Most of those arriving were married, many with children; 40% were women. Few had any resources and many remained destitute.
Some of the immigrants, such as Akiva Aryeh Weiss, who preferred to settle in the new district created Ahuzat Bayit near Jaffa, which was later renamed as Tel Aviv. In 1914 it had a Jewish population of 2,000.

Wider immigration and Zionism
There is a large misconception that Zionism played a major role in the immigration of Jews to the Land of Israel during The Second Aliyah. While Zionism may have had some influence, it cannot be viewed as a substantial factor of influencing emigration to Ottoman Syria when looking at the greater context of Jewish emigration from Eastern Europe. The two major reasons for Jewish emigration were poverty and persecution and Ottoman Syria did not offer a respite from either. Jews emigrating from Eastern Europe often experienced much hardship on their way to their destinations, especially those going to Palestine. Ottoman government had been negative to the migration of Jews ("Yishuv") to Palestine from late 19th c. till the end of the 1st World War. One of the reasons was that most of the Jews had foreign citizenship, which curtailed the Empire's ability to deal with them and enforce Ottoman law. Expulsions, deportations, arrests, denial of Ottoman nationality were some of the measures used to contain the Jewish immigration. Among the deportees were David Ben-Gurion and Yitzhak Ben-Zvi.

The idea that the Second Aliyah was a realization of the zionist movement does not take all the hardships endured by the immigrants into account. Because of this, the majority of Jewish emigrants went to the United States where there was much more economic opportunity. Between the years 1907-1914 almost 1.5 million Jews went through Ellis Island, while only about 20,000 immigrated to Palestine. 

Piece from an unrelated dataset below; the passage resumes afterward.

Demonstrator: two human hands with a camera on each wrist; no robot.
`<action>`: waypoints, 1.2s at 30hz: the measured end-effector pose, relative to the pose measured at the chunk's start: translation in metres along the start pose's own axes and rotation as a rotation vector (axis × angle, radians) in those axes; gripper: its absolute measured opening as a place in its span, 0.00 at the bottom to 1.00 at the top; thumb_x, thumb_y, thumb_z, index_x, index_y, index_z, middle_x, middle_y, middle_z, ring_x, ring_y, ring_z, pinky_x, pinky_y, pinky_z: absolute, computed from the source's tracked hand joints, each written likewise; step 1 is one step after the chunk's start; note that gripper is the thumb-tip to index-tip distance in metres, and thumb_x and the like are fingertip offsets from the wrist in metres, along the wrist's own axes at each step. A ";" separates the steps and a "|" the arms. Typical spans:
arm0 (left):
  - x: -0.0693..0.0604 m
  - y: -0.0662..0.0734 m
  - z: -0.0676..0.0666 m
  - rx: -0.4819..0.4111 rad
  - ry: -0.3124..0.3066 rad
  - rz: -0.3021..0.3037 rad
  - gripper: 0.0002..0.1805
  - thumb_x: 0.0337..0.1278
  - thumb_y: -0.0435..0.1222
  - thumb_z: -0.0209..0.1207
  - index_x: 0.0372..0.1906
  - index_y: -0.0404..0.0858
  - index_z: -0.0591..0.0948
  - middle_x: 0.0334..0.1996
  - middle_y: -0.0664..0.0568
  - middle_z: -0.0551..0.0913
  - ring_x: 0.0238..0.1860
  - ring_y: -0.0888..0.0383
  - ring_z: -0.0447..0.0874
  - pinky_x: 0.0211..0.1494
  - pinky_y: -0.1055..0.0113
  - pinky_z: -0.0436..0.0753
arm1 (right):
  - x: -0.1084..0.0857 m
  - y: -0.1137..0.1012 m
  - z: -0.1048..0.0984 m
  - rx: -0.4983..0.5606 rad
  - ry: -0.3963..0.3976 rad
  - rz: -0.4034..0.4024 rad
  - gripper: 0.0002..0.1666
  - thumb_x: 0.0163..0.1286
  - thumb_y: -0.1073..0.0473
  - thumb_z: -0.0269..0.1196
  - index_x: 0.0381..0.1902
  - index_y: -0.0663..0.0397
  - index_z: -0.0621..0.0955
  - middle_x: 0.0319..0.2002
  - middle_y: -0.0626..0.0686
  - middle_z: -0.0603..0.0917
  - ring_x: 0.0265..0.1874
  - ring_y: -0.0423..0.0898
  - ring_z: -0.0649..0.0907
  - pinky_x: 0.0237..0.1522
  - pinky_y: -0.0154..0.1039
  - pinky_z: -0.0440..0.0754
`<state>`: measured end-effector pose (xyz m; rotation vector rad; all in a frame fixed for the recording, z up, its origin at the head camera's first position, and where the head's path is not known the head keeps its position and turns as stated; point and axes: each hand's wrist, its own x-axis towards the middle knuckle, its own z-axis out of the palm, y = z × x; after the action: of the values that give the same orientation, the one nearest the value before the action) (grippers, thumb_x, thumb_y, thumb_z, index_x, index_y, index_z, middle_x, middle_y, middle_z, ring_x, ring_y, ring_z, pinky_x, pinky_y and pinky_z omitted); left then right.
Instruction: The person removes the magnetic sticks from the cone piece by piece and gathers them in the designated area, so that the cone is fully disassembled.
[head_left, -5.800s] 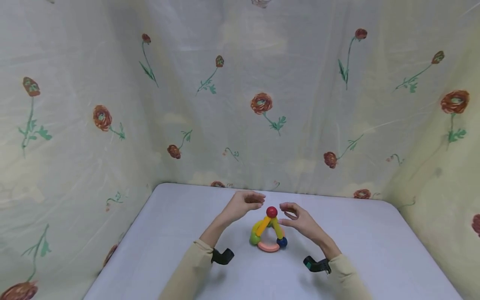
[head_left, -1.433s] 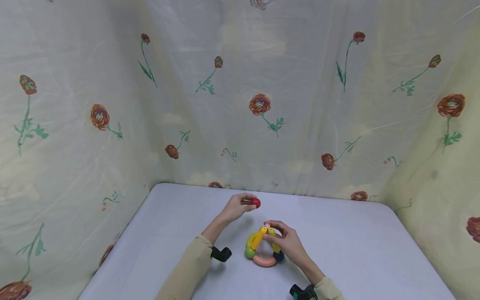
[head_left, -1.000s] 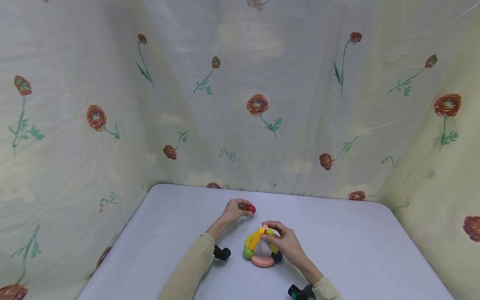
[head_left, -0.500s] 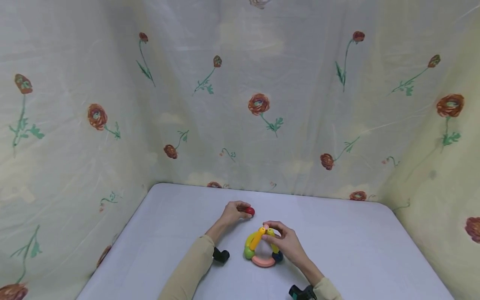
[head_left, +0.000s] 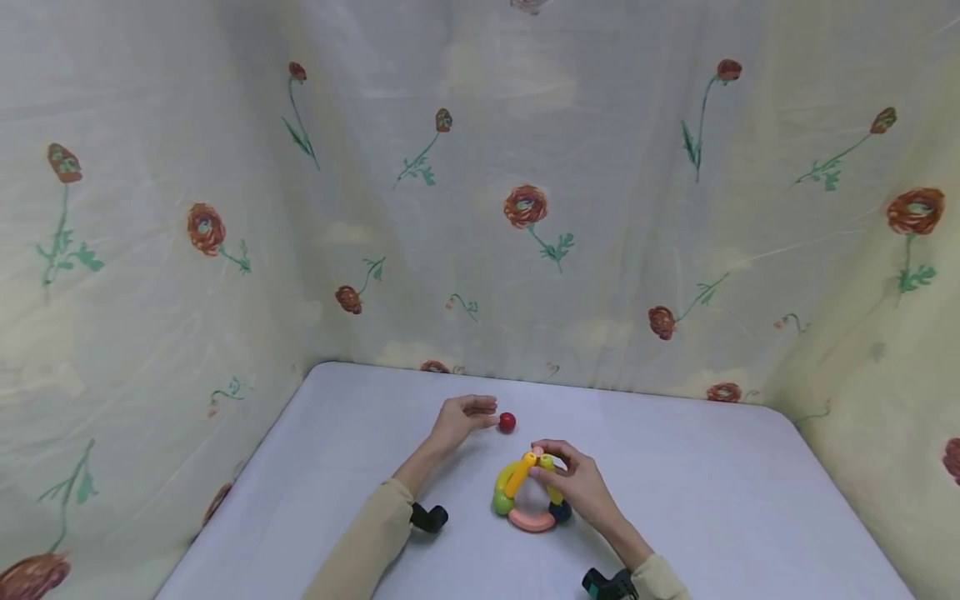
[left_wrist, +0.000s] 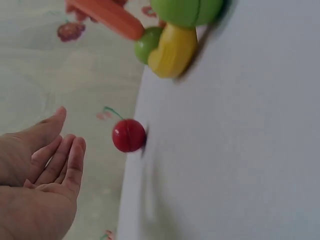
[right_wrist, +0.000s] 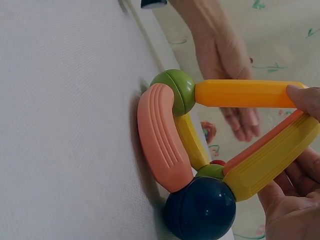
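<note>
A red ball (head_left: 507,422) rests on the white table, just beyond my left hand (head_left: 459,421). The left wrist view shows that hand's fingers extended, with a gap between them and the ball. My right hand (head_left: 577,479) pinches the upper ends of the orange rod (right_wrist: 245,93), the yellow rod (right_wrist: 272,155) and a salmon rod, where they meet. These rods lean inward from a base ring of curved pieces, among them a salmon curved piece (right_wrist: 160,137) and a yellow one. A green ball (right_wrist: 180,90), a dark blue ball (right_wrist: 200,207) and a second green ball join the base.
The white table (head_left: 712,483) has rounded far corners. Flower-printed cloth (head_left: 585,167) hangs behind it and on both sides. A black camera (head_left: 430,518) is strapped to the left wrist, another (head_left: 607,585) to the right.
The red ball, earlier atop the rods, was carried off by my left hand, set on the table behind the frame and let go. My right hand took hold of the rod tops.
</note>
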<state>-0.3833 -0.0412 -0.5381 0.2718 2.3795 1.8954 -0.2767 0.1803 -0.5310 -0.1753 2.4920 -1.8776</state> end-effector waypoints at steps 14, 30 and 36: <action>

The word Aliyah in Hebrew means ascent, which has the idealistic connotation of returning to the ancient Jewish homeland, reflected by Zionism. In reality Zionism had little influence on Jewish immigration to the Land of Israel during that period. As the Zionist movement gained strength through the 20th century, more Jews immigrated to the Land of Israel as a result. However, during the Second Aliyah period, 1904-1914, Zionism did not play a big role in influencing Jewish immigration. One of Ben Gurion's biographers states that there were only a few hundred idealists like Ben Gurion, totaling fewer than half the number of Templers living in Palestine at the time.

Culture
The Second Aliyah is largely credited with the revival of the Hebrew language and establishing it as the standard language for Jews in Israel. Eliezer Ben-Yehuda contributed to the creation of the first modern Hebrew dictionary. Although he was an immigrant of the First Aliyah, his work mostly bore fruit during the second.  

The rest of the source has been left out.